У Дюрренматта, напротив, Трапс, наслаждаясь ужином на белой вилле, и не думает оправдываться. Не произносит он и гневных, обличительных речей, как это вначале делал Йозеф К. Он благо­душно отмахивается от защитника, который умоляет его поменьше говорить, а лучше сразу во всем сознаться, отдавшись на милость правосудия.

* * *

Фридрих Дюрренматт дает своему читателю возможность заду­маться над вечными вопросами и одновременно посмеяться над парадоксальностью предложенных им ситуаций. Франц Кафка за­ставляет скорее ужаснуться абсурдности происходящего. Но для обоих гротеск как прием оказывается необходим. «Гротеск изобра­жает скрытую связь вещей, делая их внутреннее содержание зримым.», — отмечает Г. Недошивин (Недошивин, 1953: 218).

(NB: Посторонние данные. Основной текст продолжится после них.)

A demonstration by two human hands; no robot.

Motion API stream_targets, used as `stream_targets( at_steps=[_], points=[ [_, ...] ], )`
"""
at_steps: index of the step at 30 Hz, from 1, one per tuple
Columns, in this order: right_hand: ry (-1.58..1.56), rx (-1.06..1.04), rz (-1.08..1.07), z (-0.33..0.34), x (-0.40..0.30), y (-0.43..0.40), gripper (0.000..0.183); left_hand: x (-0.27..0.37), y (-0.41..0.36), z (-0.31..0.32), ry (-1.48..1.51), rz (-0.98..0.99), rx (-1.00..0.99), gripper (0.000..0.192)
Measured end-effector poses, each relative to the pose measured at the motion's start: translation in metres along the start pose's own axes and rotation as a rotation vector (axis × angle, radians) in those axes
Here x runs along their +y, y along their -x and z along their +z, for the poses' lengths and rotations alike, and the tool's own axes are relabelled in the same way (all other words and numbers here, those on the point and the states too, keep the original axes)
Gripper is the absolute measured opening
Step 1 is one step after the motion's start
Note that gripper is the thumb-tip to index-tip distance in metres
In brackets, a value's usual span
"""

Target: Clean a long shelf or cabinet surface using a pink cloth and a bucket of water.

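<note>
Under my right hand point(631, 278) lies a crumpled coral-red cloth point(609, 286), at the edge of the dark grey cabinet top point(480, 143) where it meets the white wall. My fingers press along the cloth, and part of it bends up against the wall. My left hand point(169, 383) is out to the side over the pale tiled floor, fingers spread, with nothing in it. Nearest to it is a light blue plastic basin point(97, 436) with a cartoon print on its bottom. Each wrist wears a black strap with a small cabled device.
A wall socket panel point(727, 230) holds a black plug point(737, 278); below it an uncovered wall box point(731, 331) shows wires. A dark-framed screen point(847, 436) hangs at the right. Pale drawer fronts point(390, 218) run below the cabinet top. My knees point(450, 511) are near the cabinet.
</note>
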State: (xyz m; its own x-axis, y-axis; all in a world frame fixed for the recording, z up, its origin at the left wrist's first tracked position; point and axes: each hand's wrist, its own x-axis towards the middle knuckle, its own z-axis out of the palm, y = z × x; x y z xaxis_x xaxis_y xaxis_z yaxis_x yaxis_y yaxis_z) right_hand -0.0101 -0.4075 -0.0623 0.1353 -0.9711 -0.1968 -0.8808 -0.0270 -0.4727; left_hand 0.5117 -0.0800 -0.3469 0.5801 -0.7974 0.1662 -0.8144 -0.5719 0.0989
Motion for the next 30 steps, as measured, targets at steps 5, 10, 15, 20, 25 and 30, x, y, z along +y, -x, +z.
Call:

Но он нужен не только для того, чтобы открыть неприглядные стороны жизни. М. Бахтин, оспаривая позицию Г. Шнееганса, изложенную в книге «История гротескной сатиры» (1894), говорит о том, что нельзя рассматривать гротеск только как преувеличение «отрица­тельного и недолжного». В нем есть место радости и смеху, на чем настаивает и Л. Пинский: «Жизнь проходит в гротеске по всем ступеням — от низших, инертных и примитивных, до высших, самых подвижных и одухотворенных, — в этой гирлянде разнообразных форм свидетельствуя о своем единстве. Сближая далекое, сочетая взаимоисключающее, нарушая привычные представления, гротеск в искусстве родствен парадоксу в логике. С первого взгляда гро­теск только остроумен и забавен, но он таит большие возможности» (Пинский, 1961: 119-120). Гротескный образ должен вызывать не только отвращение, но и сострадание. Смех вызывает соедине­ние изысканного обеда и судебного разбирательства. Можно посо­чувствовать Альфредо Трапсу, попавшему в сети к четырем хитро­умным старичкам, и Йозефу К., оказавшемуся в заколдованном круге судебной неразберихи, в «лабиринте без выхода». Оказывается, что вера в праведный суд — утопия; целостность гротеска — это целостность парадоксальная, насильственно навязываемая образу целостность. Как говорит Адвокат Нехлюдову в романе Л. Толстого «Воскресенье»: «Я всегда говорю господам судейским, что не могу без благодарности видеть их, потому что если я не в тюрьме, и вы тоже, и мы все, то только благодаря их доброте. А подвести каждого из нас к лишению особенных прав и местам не столь отдаленным — самое легкое дело»7.

Примечания

1 Копелев Л. Франц Кафка. Большая советская энциклопедия: В 30 т. Т. 11. М.: Советская энциклопедия, 1969—1978.

2 Durrenmatt F. (1955) Theaterprobleme. Zurich. P. 38. 

3 Ibid. P. 37.

 Durrenmatt F. (1985) Anmerkungen zur Komodie. Zurich. P. 24.

5 Кафка Ф. Процесс // Кафка Ф. Собр. соч.: В 3 т. Т. 2. М.: ТЕРРА-Книжный клуб, 2009. С. 46.

6 Цитаты радиопьесы «Авария» даются по изданию: Дюрренматт Ф. Авария: Радиопьеса / Пер. с нем. Е. Якушкиной // Дюрренматт Ф. Комедии. М.: Искус­ство, 1969. С. 277—317. Цитаты из повести «Авария» даны в переводах М. Павло­вой, В. Адуева и Н. Бунина.

7 Толстой Л.Н. Собр. соч.: В 22 т. Т. 13. М.: Художественная литература, 1983. С.103.

Библиография

Бахтин М.М. Творчество Франсуа Рабле и народная культура Средне­вековья и Ренессанса. 2-е изд. М., 1990.

Затонский Д.В. Франц Кафка и проблемы модернизма. 2-е изд., испр. М., 1972.

Недошивин Г.А. Очерки истории искусства. М., 1953.

Николаев Д.П. Сатира Щедрина и реалистический гротеск. М., 1977.

Пинский Л.Е. Реализм эпохи Возрождения. М., 1961.